Ce début du combat contre le plastique a 20 ans n’a presque pas perdu une ride. Les risques commerciaux et d’image étaient encore très important à l’époque. Mais le succès était là : un an après l’entrée en vigueur de cette décision, près de 9 clients sur 10 réutilisaient leur sac. Pari réussi!
La fin du prospectus, le début d’une nouvelle ère en grande distribution
Quelques années plus tard, en 2018, alors que les messages écologiques trouvent leurs audiences via le prisme des réseaux sociaux, l’enseigne anticipait cette suppression annoncée des sacs plastiques. Michel-Édouard Leclerc portait son plan anti-plastique visant la suppression des objets à utilisation unique. Ce plan draconien avait il y a deux ans l’ambition de réduire définitivement le plastique de ses magasins. Au-delà des sacs plastiques, c’était toute une panoplie d’objets qui allaient disparaître des rayons : des gobelets aux pailles en passant par les produits de pique-nique. Le message était clair : le plastique devait disparaître.

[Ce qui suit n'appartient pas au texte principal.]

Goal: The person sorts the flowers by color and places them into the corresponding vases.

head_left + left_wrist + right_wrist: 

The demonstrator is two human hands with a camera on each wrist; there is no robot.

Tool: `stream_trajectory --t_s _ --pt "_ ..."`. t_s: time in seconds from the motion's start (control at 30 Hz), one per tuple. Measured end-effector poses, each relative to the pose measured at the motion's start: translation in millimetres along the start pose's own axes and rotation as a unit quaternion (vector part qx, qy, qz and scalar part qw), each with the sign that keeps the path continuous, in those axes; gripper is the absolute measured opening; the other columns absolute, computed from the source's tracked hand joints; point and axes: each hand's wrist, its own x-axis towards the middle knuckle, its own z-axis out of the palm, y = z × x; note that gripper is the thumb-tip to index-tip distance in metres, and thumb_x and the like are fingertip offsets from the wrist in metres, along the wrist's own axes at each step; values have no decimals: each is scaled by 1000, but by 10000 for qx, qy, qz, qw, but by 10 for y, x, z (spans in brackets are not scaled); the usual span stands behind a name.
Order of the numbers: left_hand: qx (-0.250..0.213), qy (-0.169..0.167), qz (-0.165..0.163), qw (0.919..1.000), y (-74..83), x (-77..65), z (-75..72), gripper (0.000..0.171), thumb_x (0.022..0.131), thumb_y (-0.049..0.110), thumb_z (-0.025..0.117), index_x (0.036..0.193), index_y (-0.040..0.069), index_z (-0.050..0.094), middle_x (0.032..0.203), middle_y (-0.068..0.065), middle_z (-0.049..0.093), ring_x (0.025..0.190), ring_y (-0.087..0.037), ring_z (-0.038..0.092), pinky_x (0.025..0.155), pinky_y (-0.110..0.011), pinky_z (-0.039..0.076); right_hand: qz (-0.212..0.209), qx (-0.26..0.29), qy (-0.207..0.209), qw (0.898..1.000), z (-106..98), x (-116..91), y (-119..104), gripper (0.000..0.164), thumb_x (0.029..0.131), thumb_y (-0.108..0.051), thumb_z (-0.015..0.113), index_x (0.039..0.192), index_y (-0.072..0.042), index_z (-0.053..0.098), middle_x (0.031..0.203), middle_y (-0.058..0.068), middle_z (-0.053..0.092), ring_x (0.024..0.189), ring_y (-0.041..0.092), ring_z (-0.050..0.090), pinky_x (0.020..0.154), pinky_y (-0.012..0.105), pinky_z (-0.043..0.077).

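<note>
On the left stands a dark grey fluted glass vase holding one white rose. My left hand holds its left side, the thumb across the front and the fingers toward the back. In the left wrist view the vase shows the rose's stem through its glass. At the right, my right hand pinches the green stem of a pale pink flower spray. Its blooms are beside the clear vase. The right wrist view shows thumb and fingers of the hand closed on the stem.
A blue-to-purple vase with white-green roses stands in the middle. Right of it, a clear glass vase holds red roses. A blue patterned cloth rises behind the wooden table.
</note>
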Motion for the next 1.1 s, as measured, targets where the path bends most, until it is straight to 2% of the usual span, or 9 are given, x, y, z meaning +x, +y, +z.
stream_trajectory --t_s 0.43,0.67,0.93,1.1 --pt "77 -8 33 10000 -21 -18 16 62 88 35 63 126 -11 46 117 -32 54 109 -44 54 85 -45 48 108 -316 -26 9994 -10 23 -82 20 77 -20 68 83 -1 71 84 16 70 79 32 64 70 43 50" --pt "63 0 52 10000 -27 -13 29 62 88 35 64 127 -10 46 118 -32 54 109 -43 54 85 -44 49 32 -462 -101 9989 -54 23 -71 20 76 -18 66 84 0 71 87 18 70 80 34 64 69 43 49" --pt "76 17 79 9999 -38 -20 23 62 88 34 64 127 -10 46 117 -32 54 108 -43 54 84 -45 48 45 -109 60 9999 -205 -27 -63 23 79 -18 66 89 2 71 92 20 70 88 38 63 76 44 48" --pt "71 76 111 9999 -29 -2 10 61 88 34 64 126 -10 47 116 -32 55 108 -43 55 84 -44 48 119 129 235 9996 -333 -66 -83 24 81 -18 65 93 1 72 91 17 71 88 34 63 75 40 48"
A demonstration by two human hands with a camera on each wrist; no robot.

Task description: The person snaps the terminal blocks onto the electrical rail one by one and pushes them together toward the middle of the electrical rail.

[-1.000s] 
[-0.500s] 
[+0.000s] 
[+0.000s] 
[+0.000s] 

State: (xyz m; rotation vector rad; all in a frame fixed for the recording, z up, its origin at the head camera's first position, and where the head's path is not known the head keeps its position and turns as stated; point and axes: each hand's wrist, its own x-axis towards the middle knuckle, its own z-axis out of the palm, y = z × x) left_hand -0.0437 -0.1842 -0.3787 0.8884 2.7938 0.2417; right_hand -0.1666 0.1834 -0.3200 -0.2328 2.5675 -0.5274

Cette annonce officielle permet à la grande distribution d’entrer dans une nouvelle ère, celle d’un monde sans plastique, démarche tant reprochée au secteur pour son utilisation massive. La grande distribution opte désormais pour les produits réutilisables ou durables.
Personne ne pourra reprocher à l’enseigne son combat pour la transition écologique (en plus de celui du prix). Certes, il y a encore du chemin à parcourir mais force est de constater que le temps des médias, des consommateurs et celui de l’entreprise sont parfois opposés.
Fort de cette annonce, les ambitions de l’enseigne demeurent affichées en matière de politique environnementale. D’ailleurs, le patron de l’enseigne proclamait haut et fort en 2018 vouloir « mettre Leclerc sur le podium européen des trois enseigne les mieux-disantes en matière de développement durable d’ici à 2022 ». À voir si cela est possible.